%%

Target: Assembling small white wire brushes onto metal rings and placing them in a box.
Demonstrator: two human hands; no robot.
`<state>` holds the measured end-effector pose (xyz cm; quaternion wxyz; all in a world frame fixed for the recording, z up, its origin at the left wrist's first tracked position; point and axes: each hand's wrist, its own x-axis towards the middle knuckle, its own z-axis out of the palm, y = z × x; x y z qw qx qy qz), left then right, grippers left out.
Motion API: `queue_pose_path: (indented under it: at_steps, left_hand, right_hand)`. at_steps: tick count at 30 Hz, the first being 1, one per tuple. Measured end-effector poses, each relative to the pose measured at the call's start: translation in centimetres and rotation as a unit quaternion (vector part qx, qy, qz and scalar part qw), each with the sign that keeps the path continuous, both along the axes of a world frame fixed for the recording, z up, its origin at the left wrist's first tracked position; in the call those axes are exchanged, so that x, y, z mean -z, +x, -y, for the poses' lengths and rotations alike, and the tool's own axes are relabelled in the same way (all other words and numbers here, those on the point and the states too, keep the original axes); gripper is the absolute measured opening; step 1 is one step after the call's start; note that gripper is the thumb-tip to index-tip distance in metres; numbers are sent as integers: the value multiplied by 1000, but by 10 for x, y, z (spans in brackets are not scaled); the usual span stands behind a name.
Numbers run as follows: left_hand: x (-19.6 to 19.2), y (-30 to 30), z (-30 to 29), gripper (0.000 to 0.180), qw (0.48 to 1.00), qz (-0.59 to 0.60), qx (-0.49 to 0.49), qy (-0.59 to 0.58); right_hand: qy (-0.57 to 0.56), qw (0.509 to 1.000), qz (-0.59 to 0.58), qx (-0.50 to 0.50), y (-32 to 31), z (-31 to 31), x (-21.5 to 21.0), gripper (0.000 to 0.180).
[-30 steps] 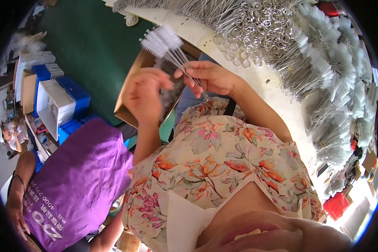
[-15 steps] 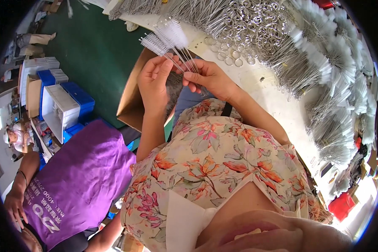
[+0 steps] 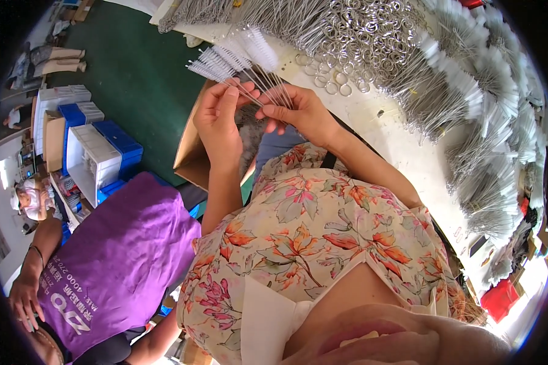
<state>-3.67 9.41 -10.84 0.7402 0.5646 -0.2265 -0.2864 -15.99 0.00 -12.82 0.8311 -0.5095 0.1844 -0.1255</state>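
Note:
Between my hands is a fan of several straw brushes [image 3: 220,61], with white bristle heads pointing up and away from me and thin metal wire stems. My left hand [image 3: 221,112] pinches stems on the left side between thumb and fingers. My right hand [image 3: 301,115] is closed around the lower stems of the bunch, its thumb pressed on top. The two hands are close together, fingertips nearly meeting. The stems' lower ends are partly hidden by my right fingers. Beneath the hands stands an open cardboard box [image 3: 189,149], with greyish contents partly showing.
On the white table [image 3: 402,155] lie a heap of metal split rings [image 3: 371,36], loose rings beside it, and large piles of wire-stemmed brushes [image 3: 481,140]. At left, a person in a purple apron [image 3: 122,255] sits close by. Blue and white crates [image 3: 94,155] stand beyond on the green floor.
The brushes have spread into a wider fan, with some bristle heads shifted left. My left fingers have moved slightly along the stems; my right hand stays around the bunch.

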Motion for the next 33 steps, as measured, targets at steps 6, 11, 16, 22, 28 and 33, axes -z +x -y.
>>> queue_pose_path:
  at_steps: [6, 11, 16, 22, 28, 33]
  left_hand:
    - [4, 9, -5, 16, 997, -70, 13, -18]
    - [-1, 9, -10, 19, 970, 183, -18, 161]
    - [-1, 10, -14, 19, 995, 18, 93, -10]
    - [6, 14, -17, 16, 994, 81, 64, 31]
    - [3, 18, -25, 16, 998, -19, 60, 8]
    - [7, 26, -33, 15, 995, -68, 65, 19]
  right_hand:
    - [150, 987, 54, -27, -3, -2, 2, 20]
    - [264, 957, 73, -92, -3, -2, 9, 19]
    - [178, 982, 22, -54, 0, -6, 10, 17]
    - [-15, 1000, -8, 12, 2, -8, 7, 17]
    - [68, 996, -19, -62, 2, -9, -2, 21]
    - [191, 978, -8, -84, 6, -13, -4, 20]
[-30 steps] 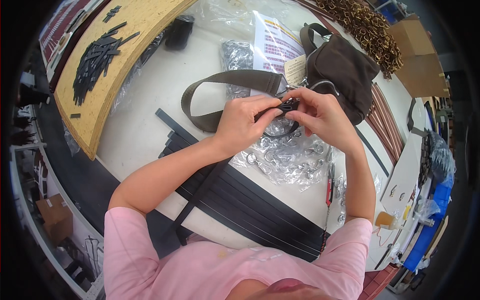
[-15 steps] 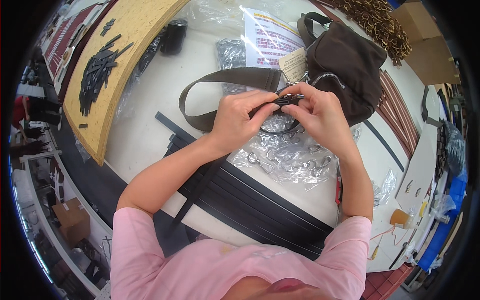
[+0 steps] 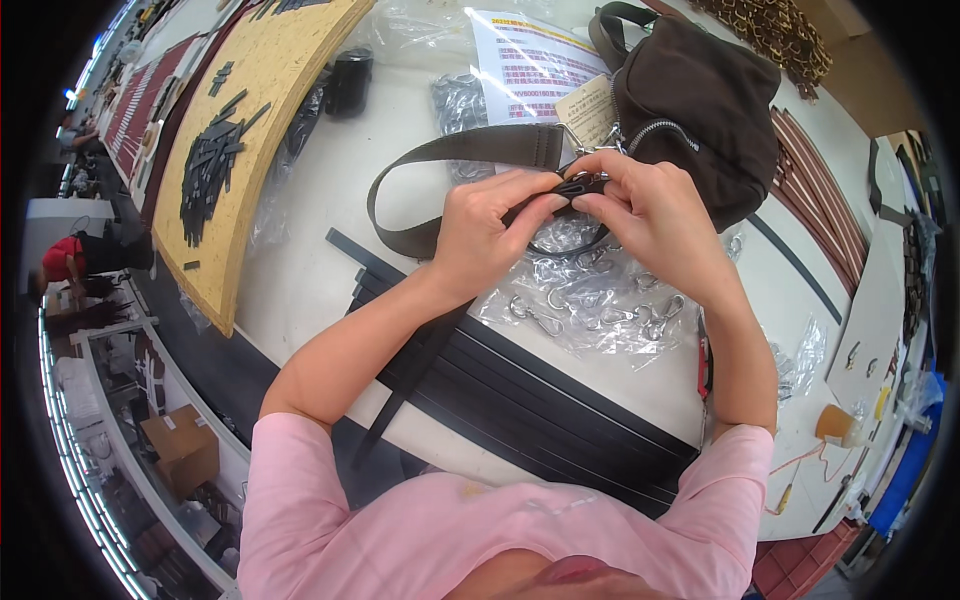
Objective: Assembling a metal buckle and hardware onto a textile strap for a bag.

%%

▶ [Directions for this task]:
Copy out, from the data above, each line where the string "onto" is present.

▶ [Answer below]:
Target: Assembling small white wire brushes onto metal rings and placing them in a box.
Objective: Assembling a metal buckle and hardware onto a textile strap for a bag.

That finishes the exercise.